Long locked away following a botched preservation attempt, the decapitated mummified head of the philosopher, Jeremy Bentham has been put on display for the first time in decades.

When Jeremy Bentham died in 1832, he ordered that his body be dissected for science, mummified and put on public display. To this day, his body sits in a wooden cabinet in UCL for all to see, a famous icon for the university.

However, the head is a waxwork, as the attempt to preserve the original was so badly carried out that it ended up looking like a gross caricature of the man. The head used to be on display, but it was nicked in a university prank, and is now locked away in a safe.

Until now — for a new exhibition about our obsession with heads has opened at the university, and it seems apt that the most famous head in their collection should be put on display.

The display also gave scientists the chance to show off the results of DNA tests taken from the mummified head. In life Bentham was as odd as he appears now in death, and his behaviour happens to match what we today consider to be autistic, so the DNA tests are being carried out to prove, or not the theory.

The head itself though is stored in a glass container, within a glass display cabinet, as much to protect it from decay, as from student pranks, so it appears more like some unearthly alien in a space suit.

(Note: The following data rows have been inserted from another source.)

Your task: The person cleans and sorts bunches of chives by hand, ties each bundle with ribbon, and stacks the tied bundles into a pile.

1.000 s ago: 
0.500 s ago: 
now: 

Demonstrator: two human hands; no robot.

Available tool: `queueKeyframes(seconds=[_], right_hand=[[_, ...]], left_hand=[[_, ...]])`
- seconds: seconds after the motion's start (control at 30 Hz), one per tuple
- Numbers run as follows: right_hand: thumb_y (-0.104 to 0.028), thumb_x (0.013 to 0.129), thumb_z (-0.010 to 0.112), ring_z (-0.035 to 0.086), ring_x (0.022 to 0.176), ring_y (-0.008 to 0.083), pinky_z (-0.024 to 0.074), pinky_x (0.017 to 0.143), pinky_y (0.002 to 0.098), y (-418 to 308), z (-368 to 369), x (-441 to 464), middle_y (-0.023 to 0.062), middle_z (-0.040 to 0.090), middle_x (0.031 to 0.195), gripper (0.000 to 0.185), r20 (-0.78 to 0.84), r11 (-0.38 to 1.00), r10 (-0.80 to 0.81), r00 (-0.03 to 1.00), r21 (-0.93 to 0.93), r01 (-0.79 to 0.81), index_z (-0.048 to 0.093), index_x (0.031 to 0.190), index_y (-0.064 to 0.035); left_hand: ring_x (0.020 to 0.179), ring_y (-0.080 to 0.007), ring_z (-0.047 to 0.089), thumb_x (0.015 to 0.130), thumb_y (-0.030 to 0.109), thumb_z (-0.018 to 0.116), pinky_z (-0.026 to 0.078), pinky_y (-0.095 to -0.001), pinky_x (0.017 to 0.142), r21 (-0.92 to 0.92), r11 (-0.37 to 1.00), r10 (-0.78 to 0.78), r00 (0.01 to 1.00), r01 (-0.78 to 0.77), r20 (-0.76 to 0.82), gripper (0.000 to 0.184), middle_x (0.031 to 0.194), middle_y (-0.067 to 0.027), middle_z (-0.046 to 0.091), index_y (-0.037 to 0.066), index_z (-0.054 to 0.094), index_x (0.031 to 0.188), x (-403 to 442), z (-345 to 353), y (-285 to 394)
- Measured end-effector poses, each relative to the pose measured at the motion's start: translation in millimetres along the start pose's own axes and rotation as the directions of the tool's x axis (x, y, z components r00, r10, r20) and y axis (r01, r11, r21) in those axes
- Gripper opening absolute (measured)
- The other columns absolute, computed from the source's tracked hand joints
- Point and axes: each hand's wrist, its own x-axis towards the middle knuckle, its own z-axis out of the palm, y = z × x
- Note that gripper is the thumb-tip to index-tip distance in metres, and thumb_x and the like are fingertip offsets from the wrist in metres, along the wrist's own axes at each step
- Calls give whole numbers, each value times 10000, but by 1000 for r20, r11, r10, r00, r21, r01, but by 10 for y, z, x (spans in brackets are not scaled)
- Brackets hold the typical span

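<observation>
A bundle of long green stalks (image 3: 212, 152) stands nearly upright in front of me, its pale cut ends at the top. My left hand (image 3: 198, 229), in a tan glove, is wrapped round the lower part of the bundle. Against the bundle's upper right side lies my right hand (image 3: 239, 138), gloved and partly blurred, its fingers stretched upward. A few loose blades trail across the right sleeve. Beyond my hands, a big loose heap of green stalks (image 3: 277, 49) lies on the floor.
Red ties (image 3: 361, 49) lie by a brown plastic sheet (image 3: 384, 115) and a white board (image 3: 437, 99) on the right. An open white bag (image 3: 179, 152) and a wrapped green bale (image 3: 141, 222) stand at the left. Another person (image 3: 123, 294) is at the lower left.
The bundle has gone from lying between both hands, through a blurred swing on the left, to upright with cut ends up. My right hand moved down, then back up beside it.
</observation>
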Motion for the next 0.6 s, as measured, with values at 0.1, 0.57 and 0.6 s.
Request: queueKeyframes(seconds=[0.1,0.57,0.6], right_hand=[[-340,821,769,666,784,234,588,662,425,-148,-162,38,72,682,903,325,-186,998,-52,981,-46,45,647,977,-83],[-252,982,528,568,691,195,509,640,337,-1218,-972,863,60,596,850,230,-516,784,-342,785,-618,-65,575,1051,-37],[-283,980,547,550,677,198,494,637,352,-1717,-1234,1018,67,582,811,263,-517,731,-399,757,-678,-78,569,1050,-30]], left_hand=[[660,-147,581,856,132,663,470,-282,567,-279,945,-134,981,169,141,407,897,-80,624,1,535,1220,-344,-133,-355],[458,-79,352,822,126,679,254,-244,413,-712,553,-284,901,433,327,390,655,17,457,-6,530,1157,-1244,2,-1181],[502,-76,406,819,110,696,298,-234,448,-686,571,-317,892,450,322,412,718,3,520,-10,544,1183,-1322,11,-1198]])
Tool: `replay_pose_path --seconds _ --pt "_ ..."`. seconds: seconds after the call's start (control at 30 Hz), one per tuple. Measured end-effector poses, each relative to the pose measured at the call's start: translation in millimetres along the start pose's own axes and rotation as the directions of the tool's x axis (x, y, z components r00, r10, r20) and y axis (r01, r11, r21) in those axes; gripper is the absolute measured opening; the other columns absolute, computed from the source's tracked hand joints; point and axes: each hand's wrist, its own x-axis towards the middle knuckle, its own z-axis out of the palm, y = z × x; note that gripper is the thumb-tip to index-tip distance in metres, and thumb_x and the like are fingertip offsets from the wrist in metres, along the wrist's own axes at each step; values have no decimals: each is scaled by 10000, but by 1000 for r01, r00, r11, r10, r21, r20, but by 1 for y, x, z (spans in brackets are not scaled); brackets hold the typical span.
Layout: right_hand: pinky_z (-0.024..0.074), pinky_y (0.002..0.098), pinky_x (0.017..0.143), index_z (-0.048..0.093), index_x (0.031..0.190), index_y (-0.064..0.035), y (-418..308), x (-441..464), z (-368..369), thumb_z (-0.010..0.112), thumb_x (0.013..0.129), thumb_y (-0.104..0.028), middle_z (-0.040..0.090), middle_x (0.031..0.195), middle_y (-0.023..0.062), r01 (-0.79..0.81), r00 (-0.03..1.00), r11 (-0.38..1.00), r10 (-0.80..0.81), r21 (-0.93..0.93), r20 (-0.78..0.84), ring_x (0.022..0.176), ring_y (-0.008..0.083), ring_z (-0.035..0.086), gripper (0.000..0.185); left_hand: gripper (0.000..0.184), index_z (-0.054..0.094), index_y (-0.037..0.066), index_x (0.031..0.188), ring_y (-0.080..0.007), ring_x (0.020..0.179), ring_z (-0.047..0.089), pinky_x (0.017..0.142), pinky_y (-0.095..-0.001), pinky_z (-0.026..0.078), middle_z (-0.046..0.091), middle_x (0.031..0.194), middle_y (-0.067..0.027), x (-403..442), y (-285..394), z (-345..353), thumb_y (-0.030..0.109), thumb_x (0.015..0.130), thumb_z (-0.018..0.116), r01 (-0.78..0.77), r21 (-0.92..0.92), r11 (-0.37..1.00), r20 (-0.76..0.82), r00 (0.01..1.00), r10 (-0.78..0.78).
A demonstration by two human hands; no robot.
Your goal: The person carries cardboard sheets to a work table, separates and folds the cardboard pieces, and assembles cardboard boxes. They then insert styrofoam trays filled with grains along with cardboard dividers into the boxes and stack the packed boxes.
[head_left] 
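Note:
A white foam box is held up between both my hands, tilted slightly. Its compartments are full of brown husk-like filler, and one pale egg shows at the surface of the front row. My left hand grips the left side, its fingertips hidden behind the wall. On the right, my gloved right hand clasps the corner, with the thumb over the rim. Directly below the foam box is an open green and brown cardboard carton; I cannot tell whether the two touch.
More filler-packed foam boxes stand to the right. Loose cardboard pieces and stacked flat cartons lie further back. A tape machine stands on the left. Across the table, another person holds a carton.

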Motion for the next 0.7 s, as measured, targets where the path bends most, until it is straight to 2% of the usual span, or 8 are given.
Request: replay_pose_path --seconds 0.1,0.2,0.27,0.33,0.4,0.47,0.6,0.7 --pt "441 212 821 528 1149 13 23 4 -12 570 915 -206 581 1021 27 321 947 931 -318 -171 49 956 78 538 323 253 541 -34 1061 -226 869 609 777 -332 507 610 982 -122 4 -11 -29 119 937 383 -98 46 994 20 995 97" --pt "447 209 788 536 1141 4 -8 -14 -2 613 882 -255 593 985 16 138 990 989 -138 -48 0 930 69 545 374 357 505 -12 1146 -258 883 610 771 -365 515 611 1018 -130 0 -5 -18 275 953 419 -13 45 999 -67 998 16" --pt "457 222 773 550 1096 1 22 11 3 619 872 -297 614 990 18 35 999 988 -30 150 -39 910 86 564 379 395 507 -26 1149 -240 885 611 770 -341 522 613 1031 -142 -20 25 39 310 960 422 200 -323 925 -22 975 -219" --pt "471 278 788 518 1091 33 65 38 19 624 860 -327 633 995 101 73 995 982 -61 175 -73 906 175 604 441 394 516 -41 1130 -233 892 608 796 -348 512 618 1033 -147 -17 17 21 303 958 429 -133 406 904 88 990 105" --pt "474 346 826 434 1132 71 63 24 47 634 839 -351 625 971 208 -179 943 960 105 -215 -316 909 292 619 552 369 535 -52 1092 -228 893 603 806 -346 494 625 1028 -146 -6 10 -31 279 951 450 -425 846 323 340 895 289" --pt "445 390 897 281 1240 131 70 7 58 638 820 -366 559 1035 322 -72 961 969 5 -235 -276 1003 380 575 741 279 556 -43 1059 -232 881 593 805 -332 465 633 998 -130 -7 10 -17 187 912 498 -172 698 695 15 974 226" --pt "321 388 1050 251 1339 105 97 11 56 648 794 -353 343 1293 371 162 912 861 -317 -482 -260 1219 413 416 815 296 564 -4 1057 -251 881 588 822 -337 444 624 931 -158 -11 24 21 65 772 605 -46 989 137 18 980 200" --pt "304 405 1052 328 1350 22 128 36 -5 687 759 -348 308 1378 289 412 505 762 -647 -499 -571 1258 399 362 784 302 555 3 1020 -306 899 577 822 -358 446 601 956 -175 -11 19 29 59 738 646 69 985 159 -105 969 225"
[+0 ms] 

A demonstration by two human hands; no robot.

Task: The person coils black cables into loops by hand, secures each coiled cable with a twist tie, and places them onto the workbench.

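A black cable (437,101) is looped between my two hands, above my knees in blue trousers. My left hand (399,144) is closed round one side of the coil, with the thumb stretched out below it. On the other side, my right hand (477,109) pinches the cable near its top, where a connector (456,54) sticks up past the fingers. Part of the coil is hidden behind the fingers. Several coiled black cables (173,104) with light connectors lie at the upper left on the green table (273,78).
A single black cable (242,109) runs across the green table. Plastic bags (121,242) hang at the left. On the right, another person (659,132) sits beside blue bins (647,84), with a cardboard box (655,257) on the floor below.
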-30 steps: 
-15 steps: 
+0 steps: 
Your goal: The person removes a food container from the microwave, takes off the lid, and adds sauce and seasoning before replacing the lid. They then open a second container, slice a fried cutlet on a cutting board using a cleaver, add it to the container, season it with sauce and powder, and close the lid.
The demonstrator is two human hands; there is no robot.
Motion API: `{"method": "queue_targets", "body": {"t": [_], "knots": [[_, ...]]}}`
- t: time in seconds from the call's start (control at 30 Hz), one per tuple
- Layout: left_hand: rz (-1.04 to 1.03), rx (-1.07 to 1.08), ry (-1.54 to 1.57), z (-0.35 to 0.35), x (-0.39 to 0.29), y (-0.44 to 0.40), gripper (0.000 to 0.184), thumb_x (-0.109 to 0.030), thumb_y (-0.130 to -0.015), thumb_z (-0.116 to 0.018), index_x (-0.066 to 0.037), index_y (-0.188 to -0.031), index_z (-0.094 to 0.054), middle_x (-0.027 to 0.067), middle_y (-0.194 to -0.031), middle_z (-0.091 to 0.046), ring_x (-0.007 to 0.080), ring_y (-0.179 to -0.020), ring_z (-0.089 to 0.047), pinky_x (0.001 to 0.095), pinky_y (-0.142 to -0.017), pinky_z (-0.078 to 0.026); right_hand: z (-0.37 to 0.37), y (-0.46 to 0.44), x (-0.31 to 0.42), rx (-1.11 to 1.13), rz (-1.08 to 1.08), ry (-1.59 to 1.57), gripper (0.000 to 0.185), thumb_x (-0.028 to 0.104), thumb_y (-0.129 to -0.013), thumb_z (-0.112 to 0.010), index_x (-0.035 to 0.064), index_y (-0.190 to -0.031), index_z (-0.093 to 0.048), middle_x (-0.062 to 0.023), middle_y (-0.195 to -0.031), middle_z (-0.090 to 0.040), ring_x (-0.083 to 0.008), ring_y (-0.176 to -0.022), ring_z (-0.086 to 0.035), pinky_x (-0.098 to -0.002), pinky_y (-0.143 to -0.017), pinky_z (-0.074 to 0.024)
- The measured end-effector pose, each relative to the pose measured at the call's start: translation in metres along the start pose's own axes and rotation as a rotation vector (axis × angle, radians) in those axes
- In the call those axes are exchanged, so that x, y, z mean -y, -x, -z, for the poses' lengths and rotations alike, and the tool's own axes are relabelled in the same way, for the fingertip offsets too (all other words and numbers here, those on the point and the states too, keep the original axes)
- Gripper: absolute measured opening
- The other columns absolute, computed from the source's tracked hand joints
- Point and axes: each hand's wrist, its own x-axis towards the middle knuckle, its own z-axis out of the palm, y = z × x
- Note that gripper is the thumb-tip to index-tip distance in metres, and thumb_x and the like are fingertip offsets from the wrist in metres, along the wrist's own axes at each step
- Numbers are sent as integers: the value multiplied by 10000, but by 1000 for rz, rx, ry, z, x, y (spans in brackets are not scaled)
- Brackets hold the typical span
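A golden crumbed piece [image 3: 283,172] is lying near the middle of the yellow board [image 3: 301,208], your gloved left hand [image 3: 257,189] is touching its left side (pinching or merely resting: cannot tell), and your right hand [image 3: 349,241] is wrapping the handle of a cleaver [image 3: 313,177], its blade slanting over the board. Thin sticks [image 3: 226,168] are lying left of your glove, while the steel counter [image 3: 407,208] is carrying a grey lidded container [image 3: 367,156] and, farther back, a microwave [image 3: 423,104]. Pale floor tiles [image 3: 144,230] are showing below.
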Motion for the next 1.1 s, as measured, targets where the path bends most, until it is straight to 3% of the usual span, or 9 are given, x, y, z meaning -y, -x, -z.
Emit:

Bentham’s early will is also on display, showing that his interest in mummification started in his teenage years, and wasn’t a later whim that came upon him as he approached death.

Elsewhere, the exhibition looks at other heads, such as Bentham’s polar opposite, the Egyptoligst, Flinders Petrie, who may have been an excellent archeologist, but did hold views about Africans we would consider downright racist.

A selection of terracotta head were cataloged by facial appearances into their racial, and social groupings.

Just like Bentham though, Petrie’s head was separated from his body and donated to science. This was still a time of eugenics, and the idea that intelligence would manifest itself in facial features, and even the structure of the brain.

The exhibition will close with ‘A Wake for Jeremy Bentham’, marking both the 270th anniversary of Bentham’s birth, and of his auto-icon going on loan for several months to the Metropolitan Museum of Art in New York, where it will be part of a major exhibition on the human body.

The exhibition is in the Octagon Gallery in UCL – the easiest way to find it is to go in via the main entrance, then head to the far right corner of the courtyard.

That corner door leads to the hall where Jeremy Bentham is on display, and follow the signs to the Octagon Gallery, which is to the left.

The exhibition runs until 28th February daily, and is free to visit.